Die Energiekrise wird in der Bauwirtschaft sehr ernst-, aber durchaus unterschiedlich wahrgenommen.

- © Miha Creative - stock.adobe.com

Strabag-Birtel: "Niemand kann sagen, wie es weiter geht"

Die Steigerungen bei den Energie- wie auch vielen anderen baurelevanten Preisen haben zwar bereits im Sommer 2021 begonnen, der Ukrainekrieg und seine Dauer lassen allerdings die Bezeichnung "Energiekrise" als durchaus berechtigt für die gegenwärtige Situation erscheinen. Wir haben fast ein halbes Jahr nach Kriegsbeginn einige der selben, aber auch ein paar neue Führungsfiguren aus der österreichischen Baubranche nach ihrer Einschätzung und den Zukunftsperspektiven gefragt.

Lesen Sie hier: aktuelle PwC-Studie "Wie die Baubranche den Krisen begegnet"

Thomas Birtel, als Strabag-CEO nicht nur Chef des größten österreichischen, sondern auch des sechstgrößten europäischen Baukonzerns, versucht in gewohnter und bewährter Weise, sich nicht kopfscheu machen zu lassen: "Nach ein paar sehr dynamischen Monaten stellen wir eine gewisse Stabilisierung – wenn auch auf äußerst hohem Niveau – fest. Das bringt zumindest ein Stück weit Planbarkeit zurück, was auch der ungebrochene Auftragseingang belegt. Allerdings kann natürlich niemand von uns vorhersehen, wie es weitergeht. Da geht es unserer Branche wie allen anderen."

Strauss sieht Versorgung gewährleistet, prangert aber "Kopflosigkeit" der Regierung an

"Wir als Unternehmen und die gesamte Baubranche befinden uns in einer sehr herausfordernden Lage", attestiert Porr-CEO Karl-Heinz Strauss und setzt fort: "Wir müssen die Situation bei Strom, Diesel und Gas differenziert betrachten. Die Anhebung der Strompreise hat für uns beispielsweise geringere Auswirkungen, da auch unser Strombedarf im Vergleich zu Diesel und Gas geringer ist. Den größten Impact sehen wir bei Gas. Die Gaspreise sind um 200 % gestiegen und das hat auch für uns enorme Auswirkungen."

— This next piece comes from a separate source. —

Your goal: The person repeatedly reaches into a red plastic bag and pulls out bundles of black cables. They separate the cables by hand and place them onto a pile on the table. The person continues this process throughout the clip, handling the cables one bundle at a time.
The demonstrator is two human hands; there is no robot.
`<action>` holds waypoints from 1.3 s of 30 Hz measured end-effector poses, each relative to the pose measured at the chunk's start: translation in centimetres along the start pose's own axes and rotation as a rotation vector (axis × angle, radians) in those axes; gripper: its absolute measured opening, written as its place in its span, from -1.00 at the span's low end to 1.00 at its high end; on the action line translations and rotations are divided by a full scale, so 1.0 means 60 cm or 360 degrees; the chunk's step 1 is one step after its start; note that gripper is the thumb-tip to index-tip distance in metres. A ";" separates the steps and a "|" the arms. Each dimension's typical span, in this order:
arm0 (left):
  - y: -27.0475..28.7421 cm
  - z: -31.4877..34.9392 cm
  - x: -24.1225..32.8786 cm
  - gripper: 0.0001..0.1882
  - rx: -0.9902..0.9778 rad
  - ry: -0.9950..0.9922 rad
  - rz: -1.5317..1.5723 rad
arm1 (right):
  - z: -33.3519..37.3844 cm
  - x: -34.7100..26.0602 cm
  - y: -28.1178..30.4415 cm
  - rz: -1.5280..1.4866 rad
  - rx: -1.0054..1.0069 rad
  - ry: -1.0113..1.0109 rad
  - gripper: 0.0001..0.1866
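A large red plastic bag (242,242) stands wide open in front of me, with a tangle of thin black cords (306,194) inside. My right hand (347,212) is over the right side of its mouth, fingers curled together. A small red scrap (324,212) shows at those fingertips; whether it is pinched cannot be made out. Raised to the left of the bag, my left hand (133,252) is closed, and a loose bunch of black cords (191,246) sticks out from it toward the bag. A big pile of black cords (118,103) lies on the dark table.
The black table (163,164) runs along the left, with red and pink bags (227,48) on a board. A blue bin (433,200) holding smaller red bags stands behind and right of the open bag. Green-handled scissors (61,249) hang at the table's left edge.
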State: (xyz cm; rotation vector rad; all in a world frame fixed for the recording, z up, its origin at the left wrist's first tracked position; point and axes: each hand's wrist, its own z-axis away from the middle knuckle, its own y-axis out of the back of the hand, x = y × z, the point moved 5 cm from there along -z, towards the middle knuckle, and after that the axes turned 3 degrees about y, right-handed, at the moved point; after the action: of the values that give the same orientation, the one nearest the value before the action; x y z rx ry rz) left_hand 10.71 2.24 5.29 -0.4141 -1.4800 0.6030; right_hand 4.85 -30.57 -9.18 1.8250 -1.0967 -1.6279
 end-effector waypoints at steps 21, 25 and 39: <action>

Video: Diskussion der WEKA-Industriemedien-Chefredakteure über die Auswirkungen des Ukrainekriegs (24.3.2022)

Mit einer vorausschauenden Beschaffungsstrategie hätte die Porr bisher den gesamten Energiebedarf abdecken können, so Strauss weiter. "Für 2022 und 2023 ist die Produktionssicherheit auf jeden Fall gewährleistet und auch für die Jahre darauf sind wir zuversichtlich, den Energiebedarf decken zu können." Zudem werde derzeit der Bereich Photovoltaik ausgebaut und die Beschaffung gebündelt.

Kritischer ist - siehe oben - die Gassituation. "Zu unserem aktuellen Fokus gehört da z.B., dass wir die Gasverbrauchsstellen, also z.B. die Mischwerke, die Gas verbrauchen, nach Möglichkeit auf Heizöl umstellen. Zudem kommen wir nicht umhin, auch unsere Preise an die gestiegenen Energiekosten anzupassen, was naturgemäß zu einer Erhöhung der Baupreise führt. Längerfristig geben wir in unseren Verträgen der Preisgleitung gegenüber den Fixkosten den Vorzug."

Besonders kritisch zeigt sich der Porr-Chef wie schon öfters gegenüber der Politik: "Nach wie vor fehlt beim Energiethema die zentrale Kompetenz in der Regierung und man hat das Gefühl, dass hier komplett kopflos agiert wird. Das zeigt, dass das Energiethema zumindest derzeit zentral gemanagt werden muss; das heißt, es muss jemanden geben, der sich ausschließlich damit beschäftigt. Das ist umso wichtiger, als die EU bekanntlich die Mitgliedstaaten auffordert, den Gasverbrauch in Europa bis zum nächsten Frühjahr um 15 Prozent verringern."

STrauss Porr
Porr-CEO Karl-Heinz Strauss - © Porr AG/ALEXANDRA EIZINGER
Es gibt in der Energiewirtschaft und in Teilen der Zulieferindustrie enorme Windfall-Profite, die man mit krisenbedingten und vorübergehenden steuerlichen Maßnahmen für das Gemeinwohl lukrieren könnte.
Karl Weidlinger, CEO Swietelsky AG
© Karl Weidlinger

Weidlinger sieht "verfehlte westliche Sanktionspolitik"

Aufhorchen lässt der im kommenden Jahr in den Ruhestand gehende CEO der Swietelsky AG Karl Weidlinger. Er sieht ein Schadenspotenzial der aktuellen Eskalationsspirale, das einen "wirtschaftlichen Flächenbrand in Zentraleuropa immer wahrscheinlicher" werden lässt. "Ein Gas-Lieferstopp aus Russland würde hunderttausende gut bezahlte industrielle Arbeitsplätze und vielen Menschen die wirtschaftliche Existenz kosten. Das kann zu massenhaften sozialen Unruhen und Sicherheitskrisen führen. Die Gründe für diese gefährliche Entwicklung liegen, abgesehen vom militärischen Angriff Russlands auf die Ukraine, in der westlichen Sanktionspolitik, die ihr Ziel offenkundig verfehlt und wie ein Bumerang auf die eigene Bevölkerung zurückfällt. Die kurzfristigen und langfristigen Folgen einer Gasknappheit sind sozial, wirtschaftlich und ökologisch unvertretbar. Ich hoffe, dass Vernunft einkehrt, diplomatische Gespräche ein Ende dieses schrecklichen Krieges bewirken und die Sanktionen mit all ihren absurden und kontraproduktiven Auswirkungen beendet werden."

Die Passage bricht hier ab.